- **Problem**
Please count the lines in the material below that include "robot". Reply with the number alone.
--- START ---
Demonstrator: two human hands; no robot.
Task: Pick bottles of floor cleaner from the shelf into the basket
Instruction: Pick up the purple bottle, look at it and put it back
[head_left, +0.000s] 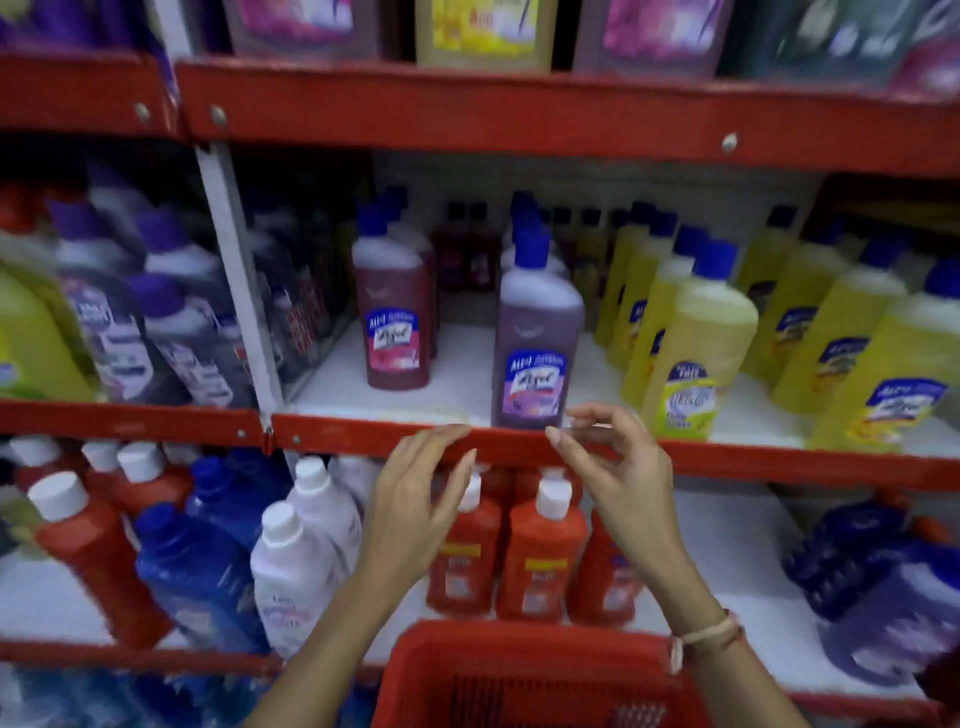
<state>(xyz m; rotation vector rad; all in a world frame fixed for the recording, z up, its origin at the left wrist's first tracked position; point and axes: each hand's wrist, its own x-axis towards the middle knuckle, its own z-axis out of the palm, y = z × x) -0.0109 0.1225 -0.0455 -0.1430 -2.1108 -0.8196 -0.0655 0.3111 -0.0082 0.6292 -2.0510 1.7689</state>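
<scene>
A purple floor cleaner bottle (537, 332) with a blue cap stands at the front edge of the middle shelf (363, 436). A dark red bottle (395, 322) stands to its left, and several yellow bottles (696, 348) to its right. My left hand (415, 499) and my right hand (618, 467) are raised in front of the shelf's red lip, just below the purple bottle. Both hold nothing, with fingers apart and slightly curled. A red plastic basket (530, 675) sits at the bottom centre, below my forearms.
The lower shelf holds red bottles with white caps (540, 551), white bottles (296, 561), blue bottles (197, 566) and purple refills (883, 597). Dark bottles with purple caps (156, 322) fill the left bay. Pouches line the top shelf (519, 109).
</scene>
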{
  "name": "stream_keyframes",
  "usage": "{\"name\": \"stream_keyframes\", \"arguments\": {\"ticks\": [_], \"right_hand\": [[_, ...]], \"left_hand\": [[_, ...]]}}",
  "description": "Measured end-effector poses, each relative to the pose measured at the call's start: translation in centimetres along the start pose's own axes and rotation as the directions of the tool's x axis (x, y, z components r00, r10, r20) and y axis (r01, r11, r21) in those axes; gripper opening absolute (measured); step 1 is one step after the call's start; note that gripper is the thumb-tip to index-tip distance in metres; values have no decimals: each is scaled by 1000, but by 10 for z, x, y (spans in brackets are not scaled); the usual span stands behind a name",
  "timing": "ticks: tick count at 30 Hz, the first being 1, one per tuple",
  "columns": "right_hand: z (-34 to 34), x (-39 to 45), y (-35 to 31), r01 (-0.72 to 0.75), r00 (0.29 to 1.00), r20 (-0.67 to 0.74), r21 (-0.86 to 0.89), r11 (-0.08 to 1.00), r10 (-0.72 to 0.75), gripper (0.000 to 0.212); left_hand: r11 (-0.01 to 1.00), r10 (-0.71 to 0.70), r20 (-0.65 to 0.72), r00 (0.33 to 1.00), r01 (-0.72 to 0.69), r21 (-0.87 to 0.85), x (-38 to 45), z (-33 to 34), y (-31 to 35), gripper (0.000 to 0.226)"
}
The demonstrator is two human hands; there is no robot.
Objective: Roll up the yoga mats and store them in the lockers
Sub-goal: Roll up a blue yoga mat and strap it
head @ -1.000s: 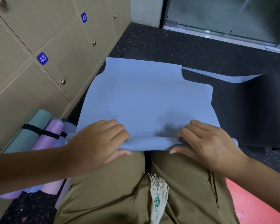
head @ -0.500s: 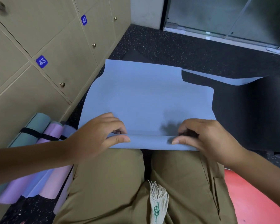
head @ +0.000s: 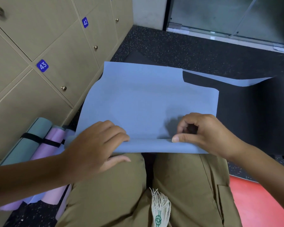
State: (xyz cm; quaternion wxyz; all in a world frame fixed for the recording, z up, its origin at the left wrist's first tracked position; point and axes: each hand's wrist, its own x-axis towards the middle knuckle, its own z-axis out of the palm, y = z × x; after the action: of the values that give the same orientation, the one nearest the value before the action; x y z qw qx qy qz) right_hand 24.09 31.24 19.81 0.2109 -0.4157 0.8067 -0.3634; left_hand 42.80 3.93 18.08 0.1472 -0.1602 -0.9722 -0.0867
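Yoga mat, the blue one, lies spread on the dark speckled floor in front of my knees, its near edge folded over into the start of a roll just above my olive trousers. My left hand rests on the left end of that fold, fingers curled over it and thumb tucked under its near edge, gripping it. My right hand pinches the right part of the fold, thumb pressed along its top and the other fingers bent down onto the flat mat behind it. A black mat lies under and to the right of the blue one. On my left, rolled mats in green and lilac, bound by a black strap, lie against the tan lockers numbered 42 and 43, whose doors are closed.
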Motion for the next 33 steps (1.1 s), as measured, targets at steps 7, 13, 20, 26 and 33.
{"name": "stream_keyframes", "arguments": {"ticks": [7,13,20,26,33], "right_hand": [[7,-8,3,166,949,-185,-391,905,-254,25],[18,-23,8,216,857,-276,-575,789,-435,28],[15,-24,19,226,879,-252,-526,820,-405,34],[4,-9,17,83,963,-224,-291,953,-152,35],[-4,2,15,-17,989,-151,-94,995,2,34]], "left_hand": [[983,-137,20,990,138,-124,8,0,-2,35],[887,-346,114,931,364,-283,17,2,-3,30],[727,-456,199,867,492,-478,33,-6,-6,27],[883,-345,61,937,346,-317,32,2,-9,20],[989,-144,-19,989,143,-47,30,10,-13,48]]}}
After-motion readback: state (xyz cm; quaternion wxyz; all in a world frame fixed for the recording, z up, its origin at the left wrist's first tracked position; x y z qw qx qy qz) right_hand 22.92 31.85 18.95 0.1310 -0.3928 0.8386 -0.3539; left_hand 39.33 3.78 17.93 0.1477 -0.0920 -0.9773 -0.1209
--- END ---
- **Output of the task**
2